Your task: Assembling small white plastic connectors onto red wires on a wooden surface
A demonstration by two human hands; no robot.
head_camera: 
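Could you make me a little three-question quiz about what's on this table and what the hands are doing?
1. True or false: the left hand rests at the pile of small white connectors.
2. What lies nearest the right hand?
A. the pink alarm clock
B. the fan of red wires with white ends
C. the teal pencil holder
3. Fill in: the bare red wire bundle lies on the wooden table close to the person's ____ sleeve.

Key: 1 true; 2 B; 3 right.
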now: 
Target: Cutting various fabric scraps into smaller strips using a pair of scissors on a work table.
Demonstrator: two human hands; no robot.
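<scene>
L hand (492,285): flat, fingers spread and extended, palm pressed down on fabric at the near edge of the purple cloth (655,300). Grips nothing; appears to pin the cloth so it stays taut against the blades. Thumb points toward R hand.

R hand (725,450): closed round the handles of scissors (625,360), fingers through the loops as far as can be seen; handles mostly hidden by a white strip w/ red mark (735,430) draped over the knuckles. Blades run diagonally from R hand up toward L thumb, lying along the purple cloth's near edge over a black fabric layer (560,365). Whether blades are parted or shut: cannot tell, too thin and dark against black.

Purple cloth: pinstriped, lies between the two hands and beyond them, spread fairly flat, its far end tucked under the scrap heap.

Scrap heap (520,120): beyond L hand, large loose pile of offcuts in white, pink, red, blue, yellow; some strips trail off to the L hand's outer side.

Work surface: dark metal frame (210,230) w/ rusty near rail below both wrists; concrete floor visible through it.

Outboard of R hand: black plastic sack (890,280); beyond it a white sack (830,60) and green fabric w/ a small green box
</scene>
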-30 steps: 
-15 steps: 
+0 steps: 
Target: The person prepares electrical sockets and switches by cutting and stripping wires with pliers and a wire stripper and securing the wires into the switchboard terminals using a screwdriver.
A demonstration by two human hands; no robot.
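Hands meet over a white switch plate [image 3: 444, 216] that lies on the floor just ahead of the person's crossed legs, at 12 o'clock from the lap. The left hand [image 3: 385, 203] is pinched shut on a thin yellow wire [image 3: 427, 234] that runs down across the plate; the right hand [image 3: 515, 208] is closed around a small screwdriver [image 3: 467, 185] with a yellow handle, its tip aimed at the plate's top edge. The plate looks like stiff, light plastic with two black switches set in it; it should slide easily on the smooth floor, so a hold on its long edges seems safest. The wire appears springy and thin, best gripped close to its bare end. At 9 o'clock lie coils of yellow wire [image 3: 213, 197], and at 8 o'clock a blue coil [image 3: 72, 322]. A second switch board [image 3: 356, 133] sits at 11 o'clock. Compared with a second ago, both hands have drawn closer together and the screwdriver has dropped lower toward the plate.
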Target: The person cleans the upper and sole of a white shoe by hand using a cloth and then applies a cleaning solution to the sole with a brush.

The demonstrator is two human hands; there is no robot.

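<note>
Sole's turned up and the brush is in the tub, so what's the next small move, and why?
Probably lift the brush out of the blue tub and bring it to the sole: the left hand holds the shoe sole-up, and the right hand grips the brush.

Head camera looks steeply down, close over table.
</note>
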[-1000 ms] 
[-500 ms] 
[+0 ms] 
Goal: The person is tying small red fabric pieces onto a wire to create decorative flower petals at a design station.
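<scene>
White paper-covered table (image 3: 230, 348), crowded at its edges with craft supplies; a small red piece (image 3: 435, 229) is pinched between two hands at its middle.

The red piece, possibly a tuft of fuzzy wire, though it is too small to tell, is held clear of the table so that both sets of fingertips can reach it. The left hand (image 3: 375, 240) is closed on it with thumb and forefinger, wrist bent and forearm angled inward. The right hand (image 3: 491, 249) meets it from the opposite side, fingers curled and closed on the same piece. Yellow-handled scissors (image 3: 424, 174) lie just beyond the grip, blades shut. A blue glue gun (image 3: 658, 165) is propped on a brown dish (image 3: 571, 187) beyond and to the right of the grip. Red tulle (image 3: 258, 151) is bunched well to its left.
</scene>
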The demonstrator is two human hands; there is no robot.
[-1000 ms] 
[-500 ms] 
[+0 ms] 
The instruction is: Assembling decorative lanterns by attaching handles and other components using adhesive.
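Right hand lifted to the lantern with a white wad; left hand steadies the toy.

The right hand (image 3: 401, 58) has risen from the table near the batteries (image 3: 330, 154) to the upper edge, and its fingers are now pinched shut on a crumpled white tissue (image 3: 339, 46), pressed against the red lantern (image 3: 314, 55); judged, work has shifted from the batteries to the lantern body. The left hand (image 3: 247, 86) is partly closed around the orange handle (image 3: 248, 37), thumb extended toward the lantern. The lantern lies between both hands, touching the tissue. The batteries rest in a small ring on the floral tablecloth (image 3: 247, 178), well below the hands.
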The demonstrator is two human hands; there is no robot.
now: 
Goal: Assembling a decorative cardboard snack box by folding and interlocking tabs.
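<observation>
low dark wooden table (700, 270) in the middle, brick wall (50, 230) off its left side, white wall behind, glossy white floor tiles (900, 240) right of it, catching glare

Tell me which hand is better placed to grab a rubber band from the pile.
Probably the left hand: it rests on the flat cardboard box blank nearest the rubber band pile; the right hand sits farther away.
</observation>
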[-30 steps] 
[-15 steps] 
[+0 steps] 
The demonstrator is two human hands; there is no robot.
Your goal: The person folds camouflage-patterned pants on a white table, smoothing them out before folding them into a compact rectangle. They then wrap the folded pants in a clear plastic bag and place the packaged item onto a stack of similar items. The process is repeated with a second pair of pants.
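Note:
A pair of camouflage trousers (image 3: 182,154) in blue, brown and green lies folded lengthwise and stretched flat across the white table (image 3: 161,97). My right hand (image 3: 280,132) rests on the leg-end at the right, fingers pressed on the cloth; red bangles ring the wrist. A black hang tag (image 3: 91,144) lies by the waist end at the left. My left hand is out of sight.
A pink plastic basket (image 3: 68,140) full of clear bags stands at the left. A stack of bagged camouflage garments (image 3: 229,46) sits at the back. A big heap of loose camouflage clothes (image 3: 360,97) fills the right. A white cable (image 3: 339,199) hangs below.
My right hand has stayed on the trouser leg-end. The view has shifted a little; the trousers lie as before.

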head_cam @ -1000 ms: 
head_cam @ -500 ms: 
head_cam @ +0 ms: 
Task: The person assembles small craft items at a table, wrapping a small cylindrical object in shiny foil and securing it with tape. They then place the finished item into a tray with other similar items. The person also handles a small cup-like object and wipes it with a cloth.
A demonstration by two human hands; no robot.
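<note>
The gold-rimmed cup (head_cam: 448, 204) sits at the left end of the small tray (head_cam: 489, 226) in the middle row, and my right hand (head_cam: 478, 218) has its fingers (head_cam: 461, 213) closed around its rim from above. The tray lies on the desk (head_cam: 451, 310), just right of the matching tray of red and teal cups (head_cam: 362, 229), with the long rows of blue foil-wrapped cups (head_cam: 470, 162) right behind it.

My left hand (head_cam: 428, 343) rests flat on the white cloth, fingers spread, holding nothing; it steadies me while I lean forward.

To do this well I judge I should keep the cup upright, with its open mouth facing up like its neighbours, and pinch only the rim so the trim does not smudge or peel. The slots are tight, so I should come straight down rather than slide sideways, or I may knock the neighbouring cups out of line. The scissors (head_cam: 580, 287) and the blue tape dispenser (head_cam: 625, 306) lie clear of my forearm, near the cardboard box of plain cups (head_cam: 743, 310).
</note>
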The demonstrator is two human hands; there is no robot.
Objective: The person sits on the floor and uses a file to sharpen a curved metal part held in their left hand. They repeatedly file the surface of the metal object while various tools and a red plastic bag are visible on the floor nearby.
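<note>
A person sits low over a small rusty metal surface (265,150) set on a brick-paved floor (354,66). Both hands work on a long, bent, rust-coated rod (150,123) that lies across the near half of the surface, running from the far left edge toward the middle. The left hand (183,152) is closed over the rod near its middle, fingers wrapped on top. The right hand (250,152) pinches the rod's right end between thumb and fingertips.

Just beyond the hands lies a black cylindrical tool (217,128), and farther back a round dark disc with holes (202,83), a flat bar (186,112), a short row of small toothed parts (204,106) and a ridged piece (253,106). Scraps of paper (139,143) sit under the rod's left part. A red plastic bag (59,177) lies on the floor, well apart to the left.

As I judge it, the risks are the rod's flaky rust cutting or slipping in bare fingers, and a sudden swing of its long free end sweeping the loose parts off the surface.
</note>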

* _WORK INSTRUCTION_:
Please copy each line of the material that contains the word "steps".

* _ANSWER SECTION_:
-30 steps: 
-15 steps: 
+0 steps: 
[-30 steps] 
[-15 steps] 
[+0 steps] 

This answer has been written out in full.